From the ARTORG Center for Biomedical Engineering Research, University of Bern.
Department of Diagnostic, Interventional and Pediatric Radiology, Inselspital.
Invest Radiol. 2021 Jun 1;56(6):348-356. doi: 10.1097/RLI.0000000000000748.
Five publicly available databases comprising normal CXR, confirmed COVID-19 pneumonia cases, and other pneumonias were used. After the harmonization of the data, the training set included 7966 normal cases, 5451 with other pneumonia, and 258 CXRs with COVID-19 pneumonia, whereas in the testing data set, each category was represented by 100 cases. Eleven blinded radiologists with various levels of expertise independently read the testing data set. The data were analyzed separately with the newly proposed artificial intelligence-based system and by consultant radiologists and residents, with respect to positive predictive value (PPV), sensitivity, and F-score (harmonic mean for PPV and sensitivity). The χ2 test was used to compare the sensitivity, specificity, accuracy, PPV, and F-scores of the readers and the system.
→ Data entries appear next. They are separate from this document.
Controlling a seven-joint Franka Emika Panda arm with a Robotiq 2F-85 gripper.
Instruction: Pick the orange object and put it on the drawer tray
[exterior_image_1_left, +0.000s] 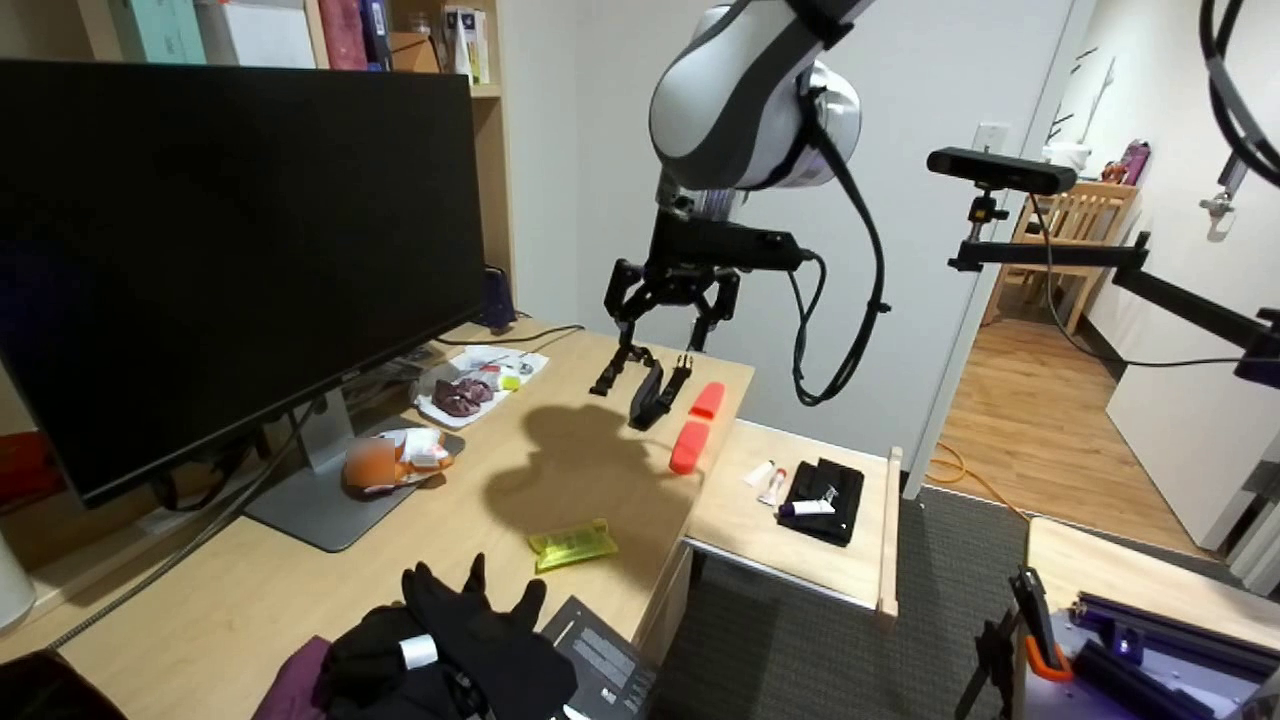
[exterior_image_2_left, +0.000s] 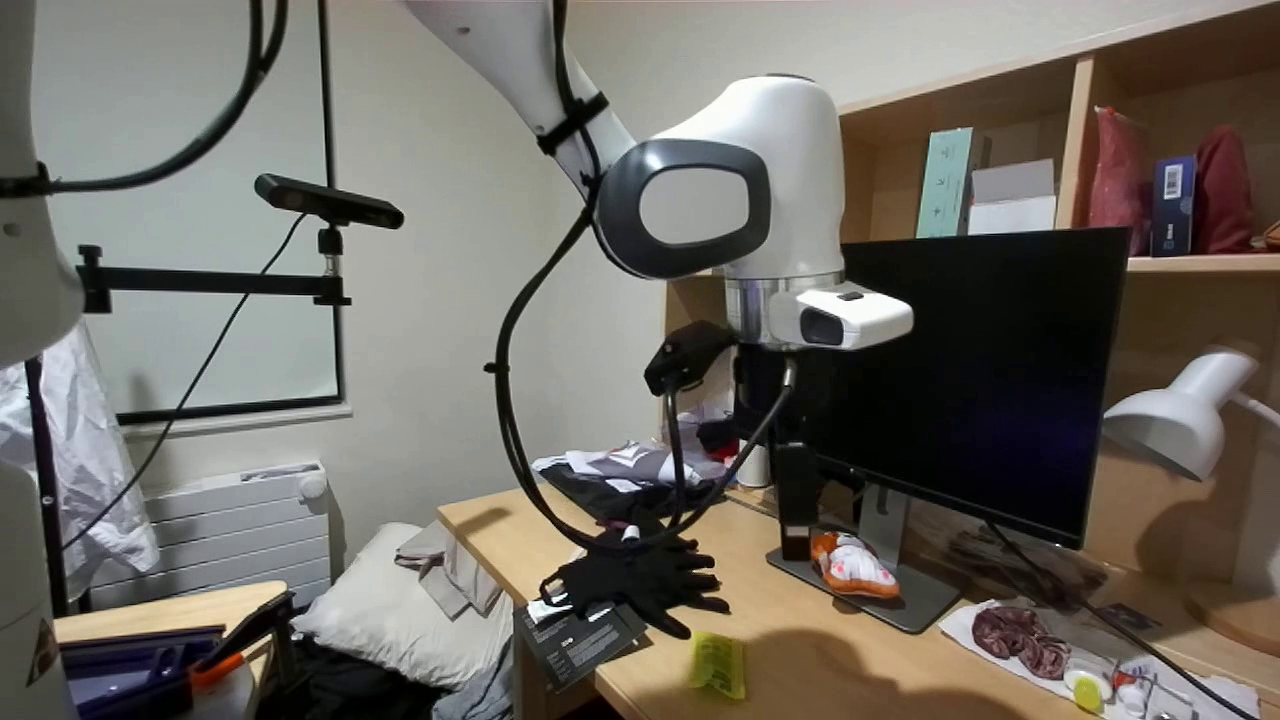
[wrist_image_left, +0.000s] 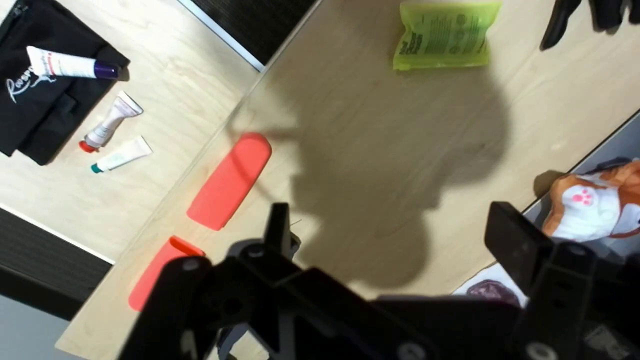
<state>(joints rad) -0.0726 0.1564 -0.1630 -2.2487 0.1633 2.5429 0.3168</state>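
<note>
Two red-orange elongated pieces, a longer one (wrist_image_left: 230, 181) and another (wrist_image_left: 165, 272) partly covered by my gripper, lie on the desk near its edge. Both pieces, one (exterior_image_1_left: 690, 446) and the other (exterior_image_1_left: 708, 400), also show in an exterior view; I cannot tell which is the orange object. The light wooden drawer tray (exterior_image_1_left: 722, 515) is pulled out beside that edge, lower than the desk; it fills the upper left of the wrist view (wrist_image_left: 195, 90). My gripper (wrist_image_left: 390, 217) is open and empty above the desk, to the right of the pieces. It points down in an exterior view (exterior_image_1_left: 650, 362).
A black strap-like item (exterior_image_1_left: 655, 402) lies near the pieces. The drawer tray holds a black pouch (exterior_image_1_left: 838, 490) and small tubes (wrist_image_left: 117, 120). A yellow-green packet (wrist_image_left: 445, 37), black gloves (exterior_image_1_left: 480, 640), a plush toy (exterior_image_1_left: 400, 460) and a monitor (exterior_image_1_left: 250, 240) are on the desk.
</note>
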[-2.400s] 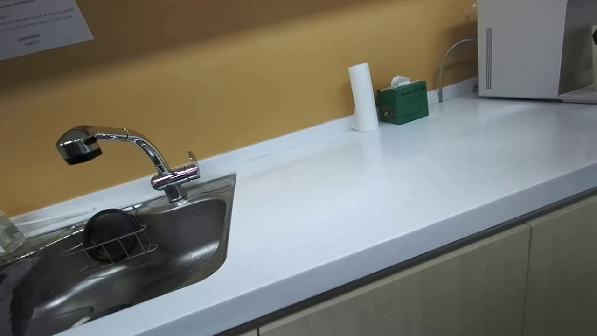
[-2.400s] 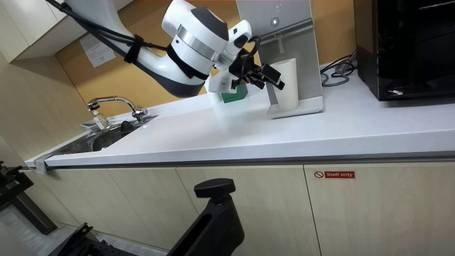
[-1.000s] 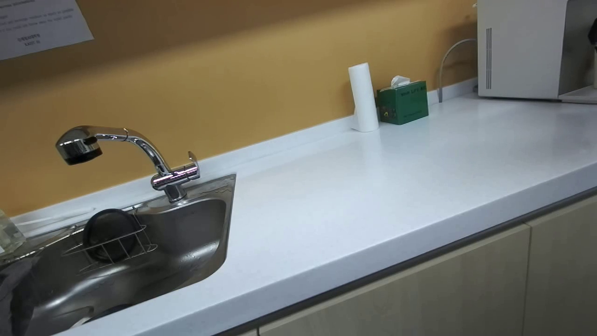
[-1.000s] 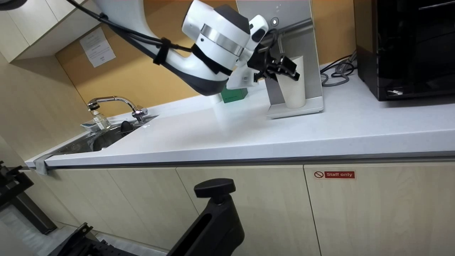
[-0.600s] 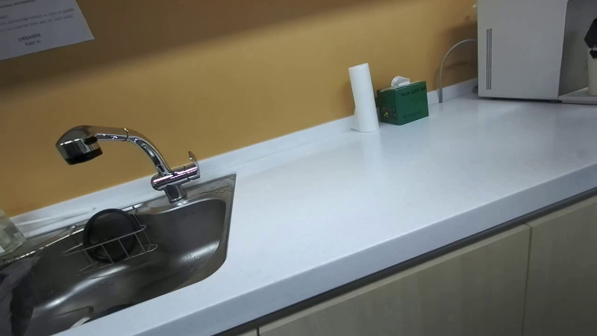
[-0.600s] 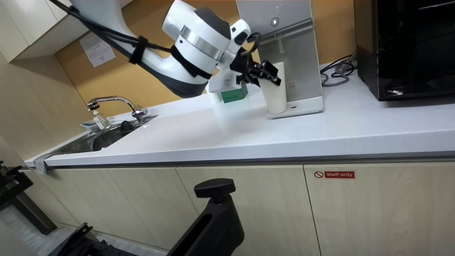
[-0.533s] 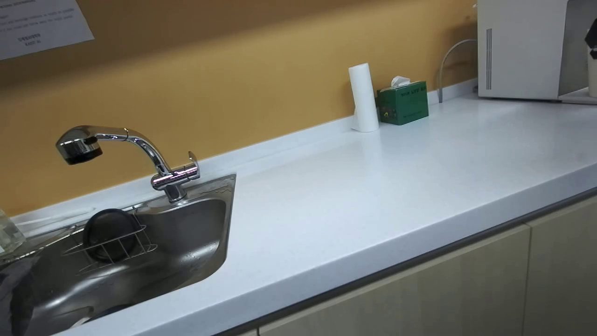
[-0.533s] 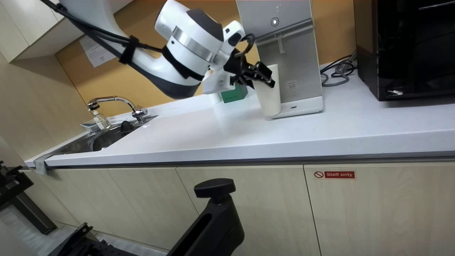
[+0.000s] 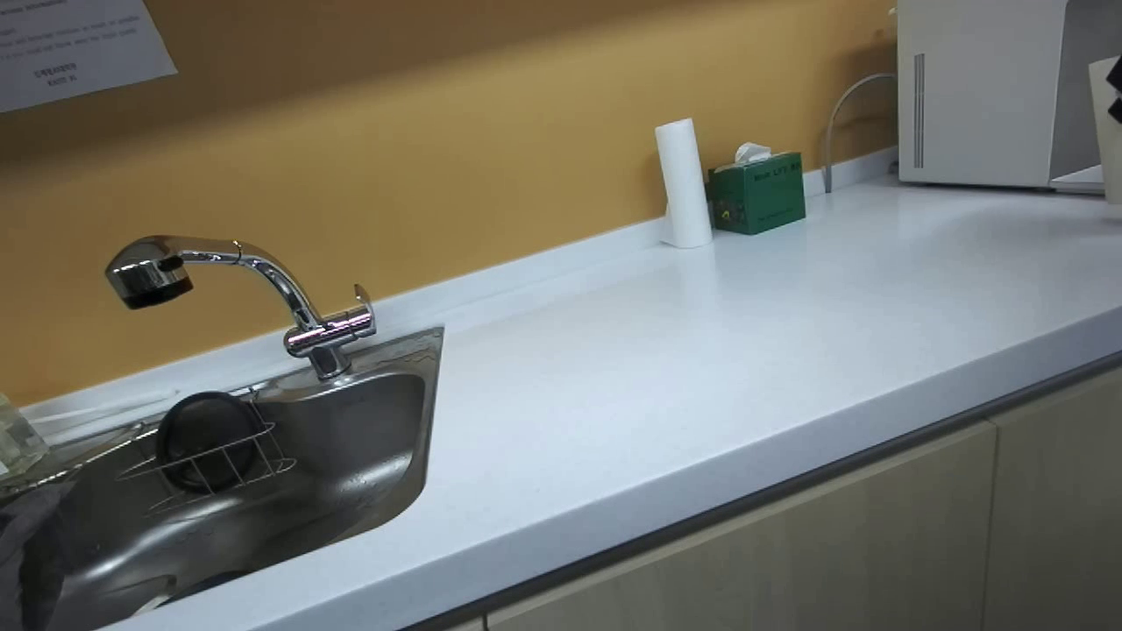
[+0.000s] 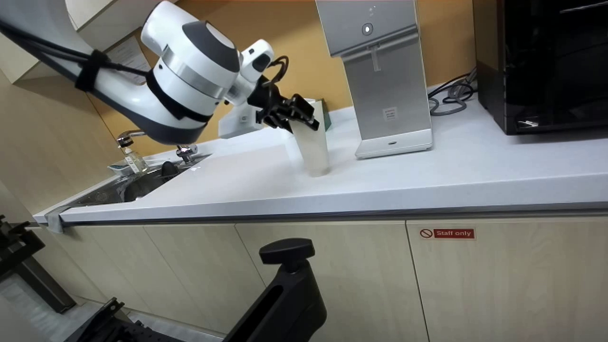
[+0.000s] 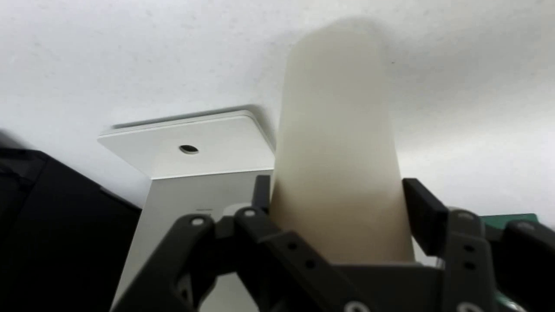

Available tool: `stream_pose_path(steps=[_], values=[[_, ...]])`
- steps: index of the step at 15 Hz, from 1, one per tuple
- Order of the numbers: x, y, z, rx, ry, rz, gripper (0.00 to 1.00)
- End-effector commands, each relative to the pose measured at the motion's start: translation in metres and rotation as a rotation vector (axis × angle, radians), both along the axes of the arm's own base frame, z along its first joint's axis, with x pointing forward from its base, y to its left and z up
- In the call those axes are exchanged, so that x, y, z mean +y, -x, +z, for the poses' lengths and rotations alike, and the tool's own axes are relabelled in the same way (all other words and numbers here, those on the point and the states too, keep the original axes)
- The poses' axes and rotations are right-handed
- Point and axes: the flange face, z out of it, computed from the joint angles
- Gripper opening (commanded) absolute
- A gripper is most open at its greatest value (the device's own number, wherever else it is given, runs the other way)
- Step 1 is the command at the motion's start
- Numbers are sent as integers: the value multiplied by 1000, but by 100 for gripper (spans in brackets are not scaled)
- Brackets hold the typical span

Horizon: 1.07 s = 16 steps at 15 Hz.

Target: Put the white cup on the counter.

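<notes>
The Robotiq gripper [image 11: 340,206] is clasping the white cup [image 10: 312,149] beside the water dispenser [image 10: 384,90], over the counter [image 10: 247,175], contact unclear; pick-up seemingly done, settling and releasing are apparently remaining.

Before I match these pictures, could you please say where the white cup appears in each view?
In an exterior view, the white cup is cut off at the upper right edge.
In an exterior view, the white cup is near the centre.
In the wrist view, the white cup is right of centre.
Shared landmark: the grey dispenser.
</notes>
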Motion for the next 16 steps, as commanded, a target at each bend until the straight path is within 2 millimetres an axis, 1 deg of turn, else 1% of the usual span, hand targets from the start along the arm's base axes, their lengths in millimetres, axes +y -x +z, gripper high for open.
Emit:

The proposed system achieved higher overall diagnostic accuracy (94.3%) than the radiologists (61.4% ± 5.3%). The radiologists reached average sensitivities for normal CXR, other type of pneumonia, and COVID-19 pneumonia of 85.0% ± 12.8%, 60.1% ± 12.2%, and 53.2% ± 11.2%, respectively, which were significantly lower than the results achieved by the algorithm (98.0%, 88.0%, and 97.0%; P < 0.00032). The mean PPVs for all 11 radiologists for the 3 categories were 82.4%, 59.0%, and 59.0% for the healthy, other pneumonia, and COVID-19 pneumonia, respectively, resulting in an F-score of 65.5% ± 12.4%, which was significantly lower than the F-score of the algorithm (94.3% ± 2.0%, P < 0.00001). When other pneumonia and COVID-19 pneumonia cases were pooled, the proposed system reached an accuracy of 95.7% for any pathology and the radiologists, 88.8%. The overall accuracy of consultants did not vary significantly compared with residents (65.0% ± 5.8% vs 67.4% ± 4.2%); however, consultants detected significantly more COVID-19 pneumonia cases (P = 0.008) and less healthy cases (P < 0.00001).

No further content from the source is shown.